To be clear James is not saying that all judgment is wrong. James is speaking to a very specific type of judging, that is judging someone by your own arbitrary standard. That’s why he says, “The one who speaks against a brother or judges his brother, speaks evil against the law and judges the law.” His point is that when we hold others accountable to what we prefer we deny the sufficiency of scripture. We judge the law of God insufficient when we hold others to our own man-made standards.
“All Scripture is inspired by God and profitable for teaching, for reproof, for correction, for training in righteousness;”( 2 Timothy 3:16)
The first form of legalism denies the power of the gospel whereas this one denies the power of God’s Word. It is from God that we get our standard of morality. His Word guides us in how to live righteously. We must conform our lives to the Word of God not the opinions of man.
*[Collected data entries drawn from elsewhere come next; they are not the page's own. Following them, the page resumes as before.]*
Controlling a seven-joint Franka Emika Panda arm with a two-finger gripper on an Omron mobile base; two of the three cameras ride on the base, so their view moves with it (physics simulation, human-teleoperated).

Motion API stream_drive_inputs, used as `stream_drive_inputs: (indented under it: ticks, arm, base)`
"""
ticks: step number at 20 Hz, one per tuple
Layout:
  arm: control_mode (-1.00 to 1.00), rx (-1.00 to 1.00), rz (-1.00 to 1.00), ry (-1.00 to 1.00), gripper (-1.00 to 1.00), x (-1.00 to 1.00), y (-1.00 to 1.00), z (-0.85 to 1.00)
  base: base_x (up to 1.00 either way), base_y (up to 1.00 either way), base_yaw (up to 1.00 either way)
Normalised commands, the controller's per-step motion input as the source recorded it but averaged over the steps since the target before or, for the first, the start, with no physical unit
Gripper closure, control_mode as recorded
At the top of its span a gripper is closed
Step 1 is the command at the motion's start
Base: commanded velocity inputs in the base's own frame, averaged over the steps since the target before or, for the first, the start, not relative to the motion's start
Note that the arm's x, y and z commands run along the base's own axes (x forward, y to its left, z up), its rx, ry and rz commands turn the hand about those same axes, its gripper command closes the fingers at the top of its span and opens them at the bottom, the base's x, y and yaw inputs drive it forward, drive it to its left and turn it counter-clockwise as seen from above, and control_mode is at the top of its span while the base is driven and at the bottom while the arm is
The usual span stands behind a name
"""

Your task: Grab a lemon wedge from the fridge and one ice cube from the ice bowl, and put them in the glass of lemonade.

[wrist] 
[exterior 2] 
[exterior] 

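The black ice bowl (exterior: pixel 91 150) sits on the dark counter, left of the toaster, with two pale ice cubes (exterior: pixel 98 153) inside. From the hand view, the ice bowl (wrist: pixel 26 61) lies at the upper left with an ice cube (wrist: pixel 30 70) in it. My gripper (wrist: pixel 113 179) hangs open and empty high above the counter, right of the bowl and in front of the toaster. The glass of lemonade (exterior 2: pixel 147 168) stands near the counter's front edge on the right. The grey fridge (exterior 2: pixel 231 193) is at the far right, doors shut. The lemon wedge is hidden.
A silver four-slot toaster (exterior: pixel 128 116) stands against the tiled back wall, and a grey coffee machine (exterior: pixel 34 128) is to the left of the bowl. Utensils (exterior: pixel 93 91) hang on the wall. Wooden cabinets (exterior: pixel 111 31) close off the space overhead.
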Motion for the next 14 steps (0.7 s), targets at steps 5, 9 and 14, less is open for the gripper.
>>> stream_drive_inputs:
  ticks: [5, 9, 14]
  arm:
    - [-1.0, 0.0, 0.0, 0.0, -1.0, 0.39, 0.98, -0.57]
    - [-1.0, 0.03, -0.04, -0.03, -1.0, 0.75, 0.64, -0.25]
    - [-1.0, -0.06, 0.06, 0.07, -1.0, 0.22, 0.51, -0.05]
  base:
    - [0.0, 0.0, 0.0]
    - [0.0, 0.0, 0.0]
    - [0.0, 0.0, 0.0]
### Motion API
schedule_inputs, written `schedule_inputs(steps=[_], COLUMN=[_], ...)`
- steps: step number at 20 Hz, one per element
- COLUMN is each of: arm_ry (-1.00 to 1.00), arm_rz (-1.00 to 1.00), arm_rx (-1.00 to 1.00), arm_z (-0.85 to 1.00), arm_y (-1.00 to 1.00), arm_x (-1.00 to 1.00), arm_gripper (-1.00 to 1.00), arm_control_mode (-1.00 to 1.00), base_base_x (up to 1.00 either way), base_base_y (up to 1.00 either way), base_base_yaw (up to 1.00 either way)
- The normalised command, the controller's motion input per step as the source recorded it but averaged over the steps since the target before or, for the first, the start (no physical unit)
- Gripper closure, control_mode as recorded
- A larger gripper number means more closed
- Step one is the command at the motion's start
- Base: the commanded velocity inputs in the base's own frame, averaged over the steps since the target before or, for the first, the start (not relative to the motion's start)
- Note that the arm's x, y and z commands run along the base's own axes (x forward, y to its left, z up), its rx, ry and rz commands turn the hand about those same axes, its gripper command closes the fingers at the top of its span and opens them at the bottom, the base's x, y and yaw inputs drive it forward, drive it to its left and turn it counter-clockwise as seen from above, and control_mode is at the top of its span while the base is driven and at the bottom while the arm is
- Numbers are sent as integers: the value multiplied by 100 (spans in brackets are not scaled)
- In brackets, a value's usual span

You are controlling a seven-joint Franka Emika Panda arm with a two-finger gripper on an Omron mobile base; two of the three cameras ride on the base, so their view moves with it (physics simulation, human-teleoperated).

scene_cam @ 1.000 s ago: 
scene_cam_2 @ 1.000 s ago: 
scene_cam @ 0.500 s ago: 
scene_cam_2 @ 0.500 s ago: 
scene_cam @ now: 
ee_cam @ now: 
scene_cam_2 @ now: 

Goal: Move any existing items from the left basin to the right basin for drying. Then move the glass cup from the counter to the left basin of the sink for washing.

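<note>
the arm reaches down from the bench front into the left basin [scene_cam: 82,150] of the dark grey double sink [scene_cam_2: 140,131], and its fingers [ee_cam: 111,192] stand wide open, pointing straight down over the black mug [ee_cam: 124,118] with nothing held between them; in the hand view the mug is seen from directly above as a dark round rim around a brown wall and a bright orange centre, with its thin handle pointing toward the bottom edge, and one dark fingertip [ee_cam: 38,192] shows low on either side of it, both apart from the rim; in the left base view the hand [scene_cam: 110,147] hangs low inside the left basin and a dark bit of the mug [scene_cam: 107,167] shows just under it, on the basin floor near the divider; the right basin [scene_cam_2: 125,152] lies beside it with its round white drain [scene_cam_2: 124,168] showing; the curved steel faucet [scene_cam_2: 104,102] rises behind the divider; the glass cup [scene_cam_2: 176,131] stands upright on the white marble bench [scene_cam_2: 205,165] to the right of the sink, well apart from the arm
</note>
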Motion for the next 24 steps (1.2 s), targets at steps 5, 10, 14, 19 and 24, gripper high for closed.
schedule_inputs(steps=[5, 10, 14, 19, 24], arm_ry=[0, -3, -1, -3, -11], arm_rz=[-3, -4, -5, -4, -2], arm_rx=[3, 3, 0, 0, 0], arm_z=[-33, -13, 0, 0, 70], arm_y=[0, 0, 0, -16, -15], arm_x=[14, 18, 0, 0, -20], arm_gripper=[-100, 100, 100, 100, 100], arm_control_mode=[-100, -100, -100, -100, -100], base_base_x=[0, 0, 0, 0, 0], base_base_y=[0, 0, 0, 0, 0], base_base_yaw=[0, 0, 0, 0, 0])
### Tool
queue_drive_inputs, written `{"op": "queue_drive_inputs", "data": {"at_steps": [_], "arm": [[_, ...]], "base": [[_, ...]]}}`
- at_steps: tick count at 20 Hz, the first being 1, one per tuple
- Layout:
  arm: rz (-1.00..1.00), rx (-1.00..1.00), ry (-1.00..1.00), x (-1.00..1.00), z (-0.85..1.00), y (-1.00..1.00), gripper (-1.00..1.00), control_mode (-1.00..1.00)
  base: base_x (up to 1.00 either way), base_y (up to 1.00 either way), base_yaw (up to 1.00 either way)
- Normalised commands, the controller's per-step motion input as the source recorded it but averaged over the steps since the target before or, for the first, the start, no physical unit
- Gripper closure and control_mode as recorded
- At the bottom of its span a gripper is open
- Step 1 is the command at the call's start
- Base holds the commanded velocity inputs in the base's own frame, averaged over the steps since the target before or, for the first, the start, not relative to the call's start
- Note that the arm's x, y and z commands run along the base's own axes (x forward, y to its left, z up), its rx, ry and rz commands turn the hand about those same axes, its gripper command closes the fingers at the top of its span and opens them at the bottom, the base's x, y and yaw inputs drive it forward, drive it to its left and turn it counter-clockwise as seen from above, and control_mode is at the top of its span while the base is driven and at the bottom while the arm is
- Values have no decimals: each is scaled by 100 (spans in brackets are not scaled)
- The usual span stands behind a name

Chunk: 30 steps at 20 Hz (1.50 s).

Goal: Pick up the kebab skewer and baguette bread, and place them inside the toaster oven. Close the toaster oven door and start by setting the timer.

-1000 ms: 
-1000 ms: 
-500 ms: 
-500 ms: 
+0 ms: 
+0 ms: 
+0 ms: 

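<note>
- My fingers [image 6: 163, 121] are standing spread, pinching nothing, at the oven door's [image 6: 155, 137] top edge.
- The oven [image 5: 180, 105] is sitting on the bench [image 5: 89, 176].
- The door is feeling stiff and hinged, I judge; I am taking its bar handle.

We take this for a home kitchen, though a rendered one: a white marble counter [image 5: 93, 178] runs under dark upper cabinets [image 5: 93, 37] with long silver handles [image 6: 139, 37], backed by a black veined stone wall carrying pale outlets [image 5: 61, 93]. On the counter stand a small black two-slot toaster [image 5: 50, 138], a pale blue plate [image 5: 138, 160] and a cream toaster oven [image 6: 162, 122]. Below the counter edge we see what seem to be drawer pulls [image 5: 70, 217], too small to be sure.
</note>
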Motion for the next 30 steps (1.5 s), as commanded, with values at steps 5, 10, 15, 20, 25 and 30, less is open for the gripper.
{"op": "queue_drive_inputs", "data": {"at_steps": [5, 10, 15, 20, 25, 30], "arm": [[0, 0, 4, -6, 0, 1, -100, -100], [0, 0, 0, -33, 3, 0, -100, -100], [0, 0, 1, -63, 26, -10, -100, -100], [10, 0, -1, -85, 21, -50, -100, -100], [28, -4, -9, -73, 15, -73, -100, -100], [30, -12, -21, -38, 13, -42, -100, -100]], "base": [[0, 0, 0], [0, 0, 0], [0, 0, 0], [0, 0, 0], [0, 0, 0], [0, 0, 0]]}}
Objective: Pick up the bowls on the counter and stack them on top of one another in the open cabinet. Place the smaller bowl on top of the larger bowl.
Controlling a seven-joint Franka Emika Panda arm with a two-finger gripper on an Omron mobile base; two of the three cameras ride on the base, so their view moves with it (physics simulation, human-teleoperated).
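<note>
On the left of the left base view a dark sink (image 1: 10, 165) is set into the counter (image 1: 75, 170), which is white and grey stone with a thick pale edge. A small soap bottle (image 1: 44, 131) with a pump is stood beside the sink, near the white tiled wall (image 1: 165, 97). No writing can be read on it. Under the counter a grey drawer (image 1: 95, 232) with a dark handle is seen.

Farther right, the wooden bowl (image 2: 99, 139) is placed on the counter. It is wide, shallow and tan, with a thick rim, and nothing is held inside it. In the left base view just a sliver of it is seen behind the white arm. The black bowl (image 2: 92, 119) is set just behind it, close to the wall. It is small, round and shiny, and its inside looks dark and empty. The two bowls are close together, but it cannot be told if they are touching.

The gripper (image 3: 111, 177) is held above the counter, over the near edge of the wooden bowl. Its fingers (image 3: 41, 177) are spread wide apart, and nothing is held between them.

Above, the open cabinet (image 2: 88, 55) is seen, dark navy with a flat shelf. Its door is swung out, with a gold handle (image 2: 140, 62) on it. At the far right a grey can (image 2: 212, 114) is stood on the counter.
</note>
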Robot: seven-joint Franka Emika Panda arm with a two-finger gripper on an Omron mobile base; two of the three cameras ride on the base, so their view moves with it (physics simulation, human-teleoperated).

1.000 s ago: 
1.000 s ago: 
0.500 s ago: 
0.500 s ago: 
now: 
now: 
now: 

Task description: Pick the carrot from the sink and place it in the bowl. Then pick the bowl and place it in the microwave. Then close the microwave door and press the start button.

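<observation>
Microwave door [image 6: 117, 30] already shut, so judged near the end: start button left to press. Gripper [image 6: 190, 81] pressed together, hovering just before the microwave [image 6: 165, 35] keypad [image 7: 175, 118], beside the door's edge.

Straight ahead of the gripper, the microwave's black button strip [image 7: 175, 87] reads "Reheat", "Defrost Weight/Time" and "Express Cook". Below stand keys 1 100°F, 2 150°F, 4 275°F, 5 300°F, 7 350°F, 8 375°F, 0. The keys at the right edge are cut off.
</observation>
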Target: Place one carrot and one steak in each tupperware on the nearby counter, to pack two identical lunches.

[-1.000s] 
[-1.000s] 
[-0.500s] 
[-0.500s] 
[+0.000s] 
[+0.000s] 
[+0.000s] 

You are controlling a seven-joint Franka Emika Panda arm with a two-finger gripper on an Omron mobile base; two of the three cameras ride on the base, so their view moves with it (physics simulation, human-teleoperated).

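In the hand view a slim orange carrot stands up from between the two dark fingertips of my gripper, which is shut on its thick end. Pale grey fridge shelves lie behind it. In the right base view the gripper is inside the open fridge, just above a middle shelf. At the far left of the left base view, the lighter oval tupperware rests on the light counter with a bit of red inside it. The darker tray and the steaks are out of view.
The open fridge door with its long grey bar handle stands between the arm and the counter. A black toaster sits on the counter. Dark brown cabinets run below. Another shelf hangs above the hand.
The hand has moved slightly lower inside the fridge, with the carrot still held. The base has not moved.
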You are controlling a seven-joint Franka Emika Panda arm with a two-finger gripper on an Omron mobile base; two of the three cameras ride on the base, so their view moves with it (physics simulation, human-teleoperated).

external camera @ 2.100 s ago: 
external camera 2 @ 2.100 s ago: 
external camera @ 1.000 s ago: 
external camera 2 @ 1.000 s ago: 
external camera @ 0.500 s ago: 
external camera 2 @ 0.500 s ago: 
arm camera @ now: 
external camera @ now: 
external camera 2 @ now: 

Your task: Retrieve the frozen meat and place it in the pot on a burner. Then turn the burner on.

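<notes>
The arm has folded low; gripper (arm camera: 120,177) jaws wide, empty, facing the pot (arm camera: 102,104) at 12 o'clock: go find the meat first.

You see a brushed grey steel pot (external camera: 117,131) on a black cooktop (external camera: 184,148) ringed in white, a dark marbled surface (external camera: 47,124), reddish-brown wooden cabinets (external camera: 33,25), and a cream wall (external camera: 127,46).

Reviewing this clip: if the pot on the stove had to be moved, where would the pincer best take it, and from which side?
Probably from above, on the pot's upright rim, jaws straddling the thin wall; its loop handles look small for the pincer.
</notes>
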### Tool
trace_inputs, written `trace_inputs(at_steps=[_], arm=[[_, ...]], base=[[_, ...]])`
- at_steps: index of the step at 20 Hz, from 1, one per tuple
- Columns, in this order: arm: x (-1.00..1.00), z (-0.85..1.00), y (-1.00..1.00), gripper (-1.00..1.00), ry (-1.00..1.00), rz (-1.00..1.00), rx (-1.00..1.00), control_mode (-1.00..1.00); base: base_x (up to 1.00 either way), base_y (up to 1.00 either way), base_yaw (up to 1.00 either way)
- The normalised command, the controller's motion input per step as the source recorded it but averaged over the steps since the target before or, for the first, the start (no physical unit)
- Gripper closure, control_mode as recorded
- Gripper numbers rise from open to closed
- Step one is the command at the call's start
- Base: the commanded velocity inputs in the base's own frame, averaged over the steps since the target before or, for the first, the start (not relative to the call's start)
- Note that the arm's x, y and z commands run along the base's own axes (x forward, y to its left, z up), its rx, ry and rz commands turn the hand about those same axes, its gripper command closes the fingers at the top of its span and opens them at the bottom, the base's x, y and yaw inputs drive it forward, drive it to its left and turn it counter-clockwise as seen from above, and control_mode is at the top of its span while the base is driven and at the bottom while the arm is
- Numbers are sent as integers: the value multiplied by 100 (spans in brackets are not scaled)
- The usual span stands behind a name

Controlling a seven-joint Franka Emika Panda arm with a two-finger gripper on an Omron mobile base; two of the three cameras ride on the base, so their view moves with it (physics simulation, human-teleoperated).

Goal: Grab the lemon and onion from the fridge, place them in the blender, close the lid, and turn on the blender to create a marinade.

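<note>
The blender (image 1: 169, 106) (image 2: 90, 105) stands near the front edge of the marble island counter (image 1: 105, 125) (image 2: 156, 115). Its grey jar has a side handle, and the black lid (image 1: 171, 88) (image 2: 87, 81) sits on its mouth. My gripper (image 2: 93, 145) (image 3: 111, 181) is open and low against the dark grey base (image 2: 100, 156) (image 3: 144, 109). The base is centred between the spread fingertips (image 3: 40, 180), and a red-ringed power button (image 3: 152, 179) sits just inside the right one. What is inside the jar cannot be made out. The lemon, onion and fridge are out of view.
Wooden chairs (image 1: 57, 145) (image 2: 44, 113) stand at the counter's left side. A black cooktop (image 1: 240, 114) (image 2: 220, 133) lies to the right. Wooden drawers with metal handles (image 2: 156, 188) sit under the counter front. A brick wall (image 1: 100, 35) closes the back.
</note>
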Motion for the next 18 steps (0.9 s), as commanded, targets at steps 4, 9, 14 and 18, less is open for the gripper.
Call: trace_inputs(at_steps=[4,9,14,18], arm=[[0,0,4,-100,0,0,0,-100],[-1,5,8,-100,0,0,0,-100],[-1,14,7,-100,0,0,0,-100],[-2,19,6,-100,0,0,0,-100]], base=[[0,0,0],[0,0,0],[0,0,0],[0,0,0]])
Thus when someone requires from anyone a certain behavior, lifestyle, activity or anything not stated or deduced from Scripture they are sinfully adding to the Word of God and undercutting God’s rightful authority. Jesus said, “Do not judge according to appearance, but judge with righteous judgment.” God hates it when we think we can add to His law. His law is the revelation of His character and thus it is perfect.
Now to be clear there is a huge difference between demanding someone conform to your convictions and suggesting wisdom. For instance, I believe it is wisest to do your devotions early in the morning. I could show you the benefits that it has had on my life and walk with God. I would recommend everyone do morning devotions, but the moment I go from recommending to demanding this as something God directly requires I have stepped into blatant legalism.
In conclusion, I hoped this article has helped you sort out what is and what is not legalism. I hope if as you read this you realized that I described you perfectly that you would simply repent. I confess I have overstepped my bounds and I have lived in legalism especially that of the latter form. However, God is gracious and merciful and ready to forgive every repentant sinner. Turn to him and believe on the Lord Jesus Christ.